Kalanick begründete seine Entscheidung auch damit, dass seine Mutter kürzlich gestorben sei. Er brauche nun eine Auszeit vom Alltag, um zu trauern und um nachzudenken. "Wenn wir an Uber 2.0 arbeiten, muss ich auch an Travis 2.0 arbeiten", schrieb er.

Trotz der Auszeit hat Kalanick weiterhin großen Einfluss auf Uber, weil er viele Stimmrechtsaktien des Unternehmens besitzt. Der Analyst Jack Gold erklärte, Kalanick sei bei Uber nicht leicht zu ersetzen. Er habe zwar "ein paar dumme Dinge getan, aber er ist die Kraft hinter dem, was Uber heute ist", erklärte der Branchenkenner.

Uber war zuletzt in die Kritik geraten, unter anderem durch Berichte über Sexismus am Arbeitsplatz, schlechte Arbeitsbedingungen und den Einsatz einer geheimen Software, mit der offenbar Behördenkontrollen umgangen werden sollten. Am Dienstag veröffentlichte das Unternehmen in San Francisco auch den internen Untersuchungsbericht, den der frühere US-Justizminister Eric Holder als Grundlage für Reformen erstellt hatte.

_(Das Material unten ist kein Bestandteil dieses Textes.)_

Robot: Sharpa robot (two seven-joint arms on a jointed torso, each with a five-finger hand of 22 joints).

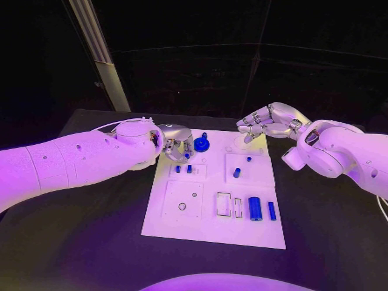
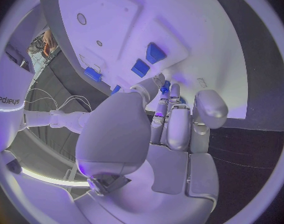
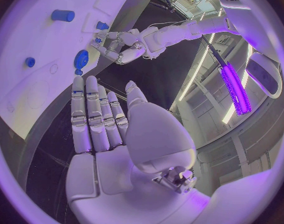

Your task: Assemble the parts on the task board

In dem Bericht wird Uber dringend empfohlen, seine Unternehmenswerte neu zu formulieren. Dadurch müsse eine Firmenkultur geschaffen werden, die auf Teamwork, gegenseitigem Respekt und Vielfalt basiere – "nicht nur als Selbstzweck, sondern als grundlegender Aspekt einer guten Geschäftsführung". Auf Grundlage dieses Berichts veröffentlichte Uber ein 13-seitiges Dokument, in dem die Firma grundlegende Reformen ankündigt.

Vor einer Woche war bekannt geworden, dass Uber nach mehr als 200 internen Beschwerden 20 Mitarbeiter gefeuert hatte. Die Vorwürfe reichten von Diskriminierung und Schikane bis zur sexuellen Belästigung. Daraufhin wurde am Montag bekannt, dass die Nummer zwei des Unternehmens, Emil Michael, Uber verlässt.

Ihm war zur Last gelegt worden, für die von vielen Mitarbeitern als aggressiv und sexistisch empfundene Unternehmenskultur mitverantwortlich zu sein. Medienberichte brachten Michael unter anderem mit einem Besuch in einer südkoreanischen Escort-Karaokebar in Verbindung sowie mit dem Versuch, kompromittierende Informationen über Journalisten zu erlangen. Schon Anfang des Jahres hatte Uber eine Reihe ranghoher Mitarbeiter verloren.

Manager tritt nach einem Witz über Frauen zurück

Auch der Milliardär und bisherige Uber-Direktor David Bonderman muss das Unternehmen nun verlassen – wegen eines sexistischen Witzes.

Während einer Podiumsdiskussion über die Firmenkultur sagte Verwaltungsratskollegin Arianna Huffington, Daten zeigten, dass rasch eine zweite Frau in den Vorstand aufrücke, nachdem eine erste den Sprung geschafft habe. Wie Yahoo Finance berichtet, habe Bonderman daraufhin gesagt, es sei auch bewiesen, dass "dann mehr geredet werde".

Bonderman entschuldigte sich bei den Mitarbeitern und nannte seine Bemerkung "nachlässig, unangemessen und unentschuldbar". Der Manager ist mit sofortiger Wirkung zurückgetreten.